To conclude, the difference seems not very large. We need to backfill N times for N MVs, and can only share work after steady state.

  • The largest difference is whether the first MV's backfilling is from upstream or itself.
  • But in case A, later MVs might need to drop a lot of data from S, and has larger overhead.

Some further questions:

Why can't Bs catch up with S if they start together?
Because B has some overhead of iterating data from S.

for (i, (_, row)) in chunk.rows().enumerate() {
let split = row.datum_at(split_idx).unwrap().into_utf8();
let offset = row.datum_at(offset_idx).unwrap().into_utf8();
let backfill_state =
backfill_stage.states.get_mut(split).unwrap();
let vis = backfill_state.handle_upstream_row(offset);
new_vis.set(i, vis);
}

This might also be the reason why in the original issue's figure, fragment 1 is faster than fragment 2.
I think the algorithm can be optimized: at the beginning when backfilling is far from upstream, we don't need to check the upstream's offset, and we are in a "fast chasing" stage.

But even when this is optimized, I think it still cannot catch up. Because if the backfill is fast, then the upstream source also has a lot of work to do. So it has to be backpressured or rate limited.

Is it possible to share work for historical data?
First we have to adopt case A.
(BTW, I think changing this behavior isn't a breaking change, so it's fine to experiment both options)

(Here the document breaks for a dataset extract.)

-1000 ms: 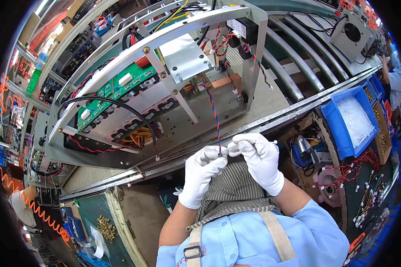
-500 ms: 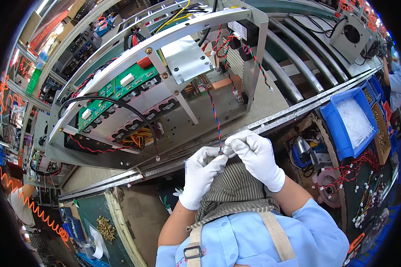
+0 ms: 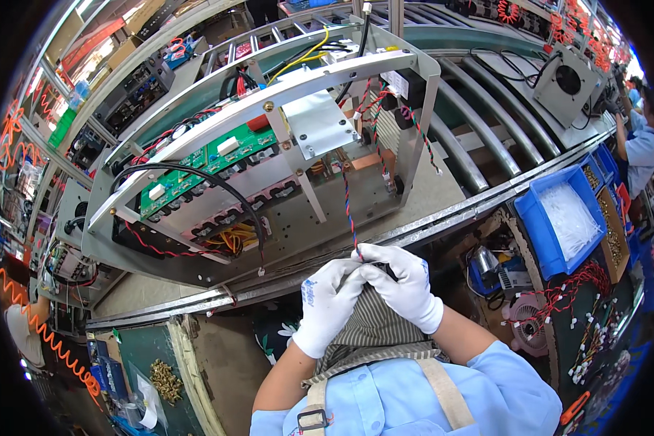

Then there are several ways to do it

  • Manually rate limit/pause the source first. I don't think this is practical, because it requires the user to have very deep understanding of how the executors work..
  • Adaptive rate limit the source when downstream is backfilling. I think this is hard to implement. At the same time, it's possible that users don't want the other jobs affected when creating a new MV on the source.
  • transactional DDL to create the MVs together

Do we want to share work for historical data?
I'm not sure.

  • Is it common to have a lot of historical data to ingest from Kafka in reality?
  • A more important question might be: is it common to create a lot of MVs on the same source? Why not materialize the source into a table or MV first? At the end of the day, what's the benefit of shared source over materialized source (besides storage)? One possible use case is to route messages from a source (unified topic) to multiple ones (like we do in nexmark benchmark). But in reality, why not do the routing inside Kafka?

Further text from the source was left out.